#### Task to carry out
Copy out the data in full, keeping each line exactly as it reads.

#### Provided data
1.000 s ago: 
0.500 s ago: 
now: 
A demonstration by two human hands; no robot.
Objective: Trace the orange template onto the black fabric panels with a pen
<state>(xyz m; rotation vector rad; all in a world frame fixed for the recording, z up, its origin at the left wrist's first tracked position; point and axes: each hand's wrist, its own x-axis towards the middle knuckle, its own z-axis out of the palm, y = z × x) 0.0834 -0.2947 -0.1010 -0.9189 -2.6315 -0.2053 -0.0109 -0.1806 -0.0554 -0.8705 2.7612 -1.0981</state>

#### Result of this task
1.000 s ago: 
0.500 s ago: 
now: 
A demonstration by two human hands; no robot.
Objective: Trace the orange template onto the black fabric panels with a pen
<state>(xyz m; rotation vector rad; all in a world frame fixed for the recording, z up, its origin at the left wrist's first tracked position; point and axes: each hand's wrist, its own x-axis towards the middle knuckle, its own z-axis out of the palm, y = z × x) 0.0834 -0.2947 -0.1010 -0.9189 -2.6315 -0.2053 -0.0109 -0.1806 -0.0554 -0.8705 2.7612 -1.0981</state>

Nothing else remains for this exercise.